![]()

Opini: Daeng Supri Yanto SH MH. CMS.P
Pengamat Demokrasi Indonesia
Dalam pusaran dinamika ketatanegaraan yang kian kompleks, tudingan ijazah palsu terhadap Hakim Mahkamah Konstitusi (MK) Arsul Sani, membuka ruang interpretasi yang luas.
Narasi ini tidak bisa dilihat hanya sebagai persoalan individual semata, melainkan harus ditempatkan dalam konteks yang lebih besar, yakni sebagai potensi serangan balik terhadap MK yang akhir-akhir ini menunjukkan keberpihakan pada kepentingan rakyat melalui putusan-putusannya.
Bahwa serangan terhadap MK harus dianalisis dari berbagai perspektif. Meskipun validitas ijazah tersebut perlu diverifikasi secara independen, tidak dapat diabaikan kemungkinan adanya motif tersembunyi di balik tudingan ini.

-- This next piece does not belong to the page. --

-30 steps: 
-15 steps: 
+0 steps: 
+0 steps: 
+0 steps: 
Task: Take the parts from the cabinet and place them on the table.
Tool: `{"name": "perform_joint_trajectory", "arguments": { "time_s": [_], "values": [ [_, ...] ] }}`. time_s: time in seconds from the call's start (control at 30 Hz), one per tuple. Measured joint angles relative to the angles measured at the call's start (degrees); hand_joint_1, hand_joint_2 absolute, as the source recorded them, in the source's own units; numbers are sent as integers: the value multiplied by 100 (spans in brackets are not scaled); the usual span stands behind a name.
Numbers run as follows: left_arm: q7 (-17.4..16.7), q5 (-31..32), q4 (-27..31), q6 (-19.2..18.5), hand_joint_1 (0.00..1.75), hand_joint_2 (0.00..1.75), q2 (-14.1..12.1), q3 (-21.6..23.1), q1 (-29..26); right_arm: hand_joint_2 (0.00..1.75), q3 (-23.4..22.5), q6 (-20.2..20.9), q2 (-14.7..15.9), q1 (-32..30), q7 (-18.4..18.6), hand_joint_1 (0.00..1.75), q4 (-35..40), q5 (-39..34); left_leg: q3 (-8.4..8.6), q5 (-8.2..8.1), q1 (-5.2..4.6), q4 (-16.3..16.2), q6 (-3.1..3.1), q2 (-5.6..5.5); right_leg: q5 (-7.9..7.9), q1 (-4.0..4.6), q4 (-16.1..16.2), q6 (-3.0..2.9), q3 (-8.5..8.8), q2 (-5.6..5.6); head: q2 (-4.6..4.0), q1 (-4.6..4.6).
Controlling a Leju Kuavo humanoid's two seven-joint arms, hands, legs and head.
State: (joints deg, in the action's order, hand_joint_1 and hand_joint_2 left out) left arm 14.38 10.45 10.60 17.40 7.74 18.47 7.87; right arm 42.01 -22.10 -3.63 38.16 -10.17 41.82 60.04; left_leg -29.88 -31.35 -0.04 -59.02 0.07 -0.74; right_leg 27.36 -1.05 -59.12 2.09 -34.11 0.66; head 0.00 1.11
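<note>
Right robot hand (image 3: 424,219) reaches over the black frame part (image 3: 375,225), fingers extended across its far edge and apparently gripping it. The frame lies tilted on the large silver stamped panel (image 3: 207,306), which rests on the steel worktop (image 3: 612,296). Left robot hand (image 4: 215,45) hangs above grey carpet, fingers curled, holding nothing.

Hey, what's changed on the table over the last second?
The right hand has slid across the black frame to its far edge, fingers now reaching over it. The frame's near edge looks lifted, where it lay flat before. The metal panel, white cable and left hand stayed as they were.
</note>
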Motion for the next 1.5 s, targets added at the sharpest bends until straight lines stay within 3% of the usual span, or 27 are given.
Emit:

MK, sebagai garda terakhir penjaga konstitusi, kerap kali menjadi benteng terakhir bagi kepentingan publik ketika lembaga-lembaga lain gagal menjalankan fungsinya. Oleh karena itu, setiap upaya untuk mendiskreditkan atau melemahkan MK harus dicermati dengan seksama.
Putusan-putusan MK yang berpihak pada rakyat, tentu saja dapat menimbulkan ketidaknyamanan bagi pihak-pihak yang berkepentingan dengan status quo. Dalam konteks ini, tudingan ijazah palsu dapat menjadi alat untuk mendelegitimasi MK dan mempengaruhi komposisi hakim, sehingga membuka peluang bagi kepentingan politik yang lebih dominan.
Namun demikian, kita juga tidak mengabaikan pentingnya integritas lembaga peradilan. Jika ijazah tersebut terbukti palsu, kredibilitas MK sebagai penjaga konstitusi akan tercoreng. Oleh karena itu, perlu ada investigasi yang transparan dan akuntabel untuk mengungkap kebenaran di balik tudingan ini.
Pada akhirnya, kasus ini menjadi cermin bagi kualitas demokrasi dan supremasi hukum di Indonesia. Kita harus memastikan bahwa lembaga-lembaga negara, termasuk MK, dapat menjalankan fungsinya secara independen dan bebas dari intervensi politik. Hanya dengan demikian, kita dapat mewujudkan keadilan dan kesejahteraan bagi seluruh rakyat Indonesia.